A mim o que me cativa em Carver é assim o que fica por dizer, os buracos na narrativa, muitas vezes explícitos e essa pobreza quase ostentatória que tanto me comove. Há por outro lado brechas, rasgões por onde entra o frio e isso além do mais incomoda e pode fazer sofrer, talvez a meias com um desconforto tímido, porém as brechas no discurso acordam-nos e estimulam uma resistência ao cansaço e uma vontade de participação. Estou a ser lacónico, pois o que me cativa em Carver é afinal tudo e por isso ele ocupa um lugar nuclear na minha relação com a literatura contemporânea. Há uma época da minha vida, cujos contornos existenciais se adequavam às características destas short stories without story, na medida em que também a minha experiência vital ia no sentido de uma deriva com episódios inconclusivos. Quando por acaso os acasos me colocavam na senda de uma narratividade mais consistente e mais densa eu próprio me encarregava de a sincopar ou de a esvaziar até. Foi o tempo em que para além de Raymond Carver eu lia David Leavitt e Bret Easton Ellis e saía de salas de cinema a meio para voltar e acabar de ver os filmes dias mais tarde. A desestruturação da realidade, a sua desconstrução em partes, conferia ao meu modo de vida um sentimento que eu pensava na época que era mais intensamente poético. Mas de tudo o que ficou de uma forma mais perene foi afinal a leitura de Raymond Carver, e através dos seus textos, a cristalização de uma ideia de radical incomunicabilidade dos sentimentos, em particular e por maioria de razão, do sentimento de solidão.

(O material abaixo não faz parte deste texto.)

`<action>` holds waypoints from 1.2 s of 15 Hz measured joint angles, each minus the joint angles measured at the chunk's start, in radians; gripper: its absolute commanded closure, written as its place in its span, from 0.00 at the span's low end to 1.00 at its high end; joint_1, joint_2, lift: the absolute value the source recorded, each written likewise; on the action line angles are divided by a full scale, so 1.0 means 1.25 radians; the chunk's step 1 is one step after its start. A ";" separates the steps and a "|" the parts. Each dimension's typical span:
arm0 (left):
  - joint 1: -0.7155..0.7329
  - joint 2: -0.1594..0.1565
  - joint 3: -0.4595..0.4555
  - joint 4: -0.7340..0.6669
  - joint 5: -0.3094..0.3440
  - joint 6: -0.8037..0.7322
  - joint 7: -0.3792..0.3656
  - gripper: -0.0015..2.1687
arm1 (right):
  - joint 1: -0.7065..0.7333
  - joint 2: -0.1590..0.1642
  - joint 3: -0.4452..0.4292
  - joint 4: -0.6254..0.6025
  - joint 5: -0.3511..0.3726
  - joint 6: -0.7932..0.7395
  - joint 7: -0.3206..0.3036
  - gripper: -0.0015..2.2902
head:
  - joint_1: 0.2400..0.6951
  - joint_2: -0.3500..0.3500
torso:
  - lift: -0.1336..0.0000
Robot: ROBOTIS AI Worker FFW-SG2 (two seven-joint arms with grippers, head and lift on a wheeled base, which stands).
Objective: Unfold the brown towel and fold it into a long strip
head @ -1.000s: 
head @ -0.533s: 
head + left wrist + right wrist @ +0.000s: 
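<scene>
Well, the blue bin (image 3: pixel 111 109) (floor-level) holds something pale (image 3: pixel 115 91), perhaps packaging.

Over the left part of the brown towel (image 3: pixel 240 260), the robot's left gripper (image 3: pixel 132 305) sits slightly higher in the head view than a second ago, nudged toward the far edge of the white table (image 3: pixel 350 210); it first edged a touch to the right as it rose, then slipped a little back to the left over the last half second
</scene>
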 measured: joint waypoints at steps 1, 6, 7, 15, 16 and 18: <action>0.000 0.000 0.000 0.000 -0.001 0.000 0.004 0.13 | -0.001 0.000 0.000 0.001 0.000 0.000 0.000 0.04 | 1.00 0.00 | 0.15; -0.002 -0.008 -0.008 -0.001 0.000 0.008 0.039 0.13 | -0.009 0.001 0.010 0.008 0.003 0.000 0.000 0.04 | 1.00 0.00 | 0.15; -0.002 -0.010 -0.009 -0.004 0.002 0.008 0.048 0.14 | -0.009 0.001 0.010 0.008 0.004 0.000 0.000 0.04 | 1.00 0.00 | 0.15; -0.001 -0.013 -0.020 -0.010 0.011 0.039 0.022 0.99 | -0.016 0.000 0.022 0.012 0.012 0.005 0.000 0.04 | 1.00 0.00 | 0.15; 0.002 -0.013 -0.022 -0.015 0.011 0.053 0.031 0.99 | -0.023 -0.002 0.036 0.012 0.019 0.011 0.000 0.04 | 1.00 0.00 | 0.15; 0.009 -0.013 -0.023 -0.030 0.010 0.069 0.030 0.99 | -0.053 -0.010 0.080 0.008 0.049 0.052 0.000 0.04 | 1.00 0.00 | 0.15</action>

Em Raymond Carver, nunca há foguetório e muito menos suspense e clímax final. O texto vai-se deixando ler por desfastio, porém deixar de ler nem pensar, como se o ‘nada acontecer’ fosse uma droga. Como, não sei. E já terei dito quase tudo o que sou capaz. Carver vai entrando e vai forçando uma conversa interior, um monólogo; as suas propostas são muito abertas e precisam de nós para adquirir, ganhar sentido, quando damos conta estamos atolados até ao pescoço. O conto, a Catedral, que dá nome ao conjunto é muito emblemático pois o personagem principal é cego e sendo amigo da mulher de Carver vai a sua casa para conversar. Carver não está nada à vontade a falar com um cego. Durante algum tempo os três, o anfitrião, a mulher e a visita, interagem, comendo, bebendo, fumando e conversando, depois a mulher adormece no sofá e ficam apenas os dois homens disponíveis para continuar a conversar, o anfitrião e a sua estranha visita. Nesta altura a interação torna-se mais complicada sobretudo quando a propósito de um programa de televisão em que se fala de catedrais, o cego interpela o anfitrião no sentido de que ele lhe fale de como são as catedrais, … É aí que a incomunicabilidade tão cara às personagens de Raymond Carver explode, mostrando neste caso que aquele que vê não é menos cego que o cego. É aliás o cego que, a dada altura, lhe guia a mão, para que ambos desenhem uma catedral de olhos fechados, digamos assim. De facto, o anfitrião fecha os olhos para conseguir adquirir a sensação de não estar dentro de nada, o que é muito expressivo, uma vez que é isso o que as personagens de Carver parecem exprimir habitualmente, que estão sempre à beira de naufragar, embora dentro de nada, ou seja, à beira de naufragar dentro do vazio, de um fluido que não existe e contudo, ao mesmo tempo, rodeadas de um excesso de tudo, de ruídos, de destroços, de objectos, de sentimentos excessivos, de frases sincopadas, de pedaços de comunicação apócrifa, metrópoles de adereços descontextualizados, de puros detritos sem sentido.